Posted on 10/14/2025 5:52:45 AM PDT by LouAvul
I graduated high school in 1971, the same year student deferments ended. That summer I enrolled in a Bible college as a ministerial student. But divinity student deferments had also ended by then.
My question has to do with my lottery number. IIRC, my number was 88 and my district went to ~125 for the draft. Yet, I was never called up.
I wonder why? What condition was there that they would call up all numbers to 125, except mine? My best friend's number was lower than mine and he wasn't called up because he got a hardship deferment. But I didn't have any deferment.
Another friend of mine was going to get drafted so he joined the navy and ended up in Kodiak Island for his whole enlistment. Never went to Nam either. Mr.GG2’s older brother got assigned as the commander of the station on Fire Island Alaska and never went to Nam.
I quit worrying about all the numbers and different deferments back in those days and just volunteered. After 30 years active service I figured out I liked it.

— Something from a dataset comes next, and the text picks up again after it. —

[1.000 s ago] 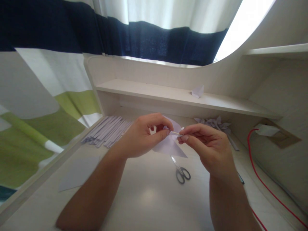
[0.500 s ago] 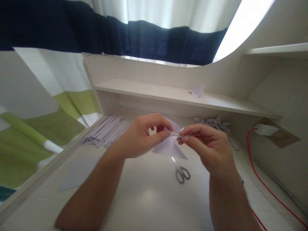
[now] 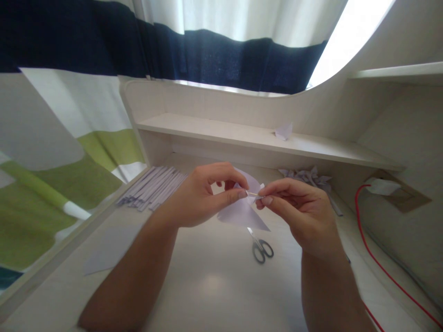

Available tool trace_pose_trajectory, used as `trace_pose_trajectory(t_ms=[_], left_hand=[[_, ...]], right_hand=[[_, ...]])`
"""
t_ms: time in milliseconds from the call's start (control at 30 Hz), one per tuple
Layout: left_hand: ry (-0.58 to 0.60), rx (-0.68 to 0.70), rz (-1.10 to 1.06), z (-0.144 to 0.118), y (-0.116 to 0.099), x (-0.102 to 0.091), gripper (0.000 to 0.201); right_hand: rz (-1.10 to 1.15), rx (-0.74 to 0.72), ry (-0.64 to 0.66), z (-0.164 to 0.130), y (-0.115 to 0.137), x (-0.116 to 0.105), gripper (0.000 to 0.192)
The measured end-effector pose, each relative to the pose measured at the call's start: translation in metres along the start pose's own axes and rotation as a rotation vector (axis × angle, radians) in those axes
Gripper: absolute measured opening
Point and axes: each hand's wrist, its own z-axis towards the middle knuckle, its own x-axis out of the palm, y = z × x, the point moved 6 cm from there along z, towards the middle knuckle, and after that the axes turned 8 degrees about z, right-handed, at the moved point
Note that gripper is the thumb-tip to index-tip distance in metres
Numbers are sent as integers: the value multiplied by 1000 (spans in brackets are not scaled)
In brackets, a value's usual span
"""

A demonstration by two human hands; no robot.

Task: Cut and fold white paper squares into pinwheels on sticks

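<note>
Thumb and forefinger of my left hand (image 3: 216, 196) pinch one end of a narrow folded strip of white paper (image 3: 253, 194). The other end is pinched by the fingertips of my right hand (image 3: 301, 207), so the strip runs level between them. Just below and behind the fingers is a wider piece of white paper (image 3: 244, 217) with a pointed corner; I cannot tell whether it joins the strip. Closer to me, scissors (image 3: 257, 242) with dark handles lie on the desk, blade tips near that paper's lower edge.
Many folded paper strips (image 3: 152, 186) lie in a row at back left. A flat sheet (image 3: 107, 251) is beside my left forearm. Folded paper pieces (image 3: 309, 176) are heaped at back right, and one folded piece (image 3: 284, 132) stands on the shelf (image 3: 214, 130). A red cable (image 3: 360, 221) runs down the right.
The pinched strip and my fingertips have shifted very slightly, with a little more of the strip showing between them. The wider paper has moved a touch. Everything else stays put.
</note>
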Motion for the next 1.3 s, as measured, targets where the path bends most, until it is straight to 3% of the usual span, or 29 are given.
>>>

I quit worrying about all the numbers and different deferments back in those days and just volunteered. After 30 years active service I figured out I liked it.
I remember that LBJ statement. I was 17 years of age. When LBJ was elected on a NO WAR platform and sent troops to SE Asia I knew then I was a Republican even though I could not vote till 21 years of age.
My sister had a friend married to an officer. He too was shot down.
“I don’t buy it,”
I don’t buy it either. To be a prominent member of the Communist party in those days, you had to be a slavish Stalin loyalist. That’s not someone who would write a friendly letter to Truman.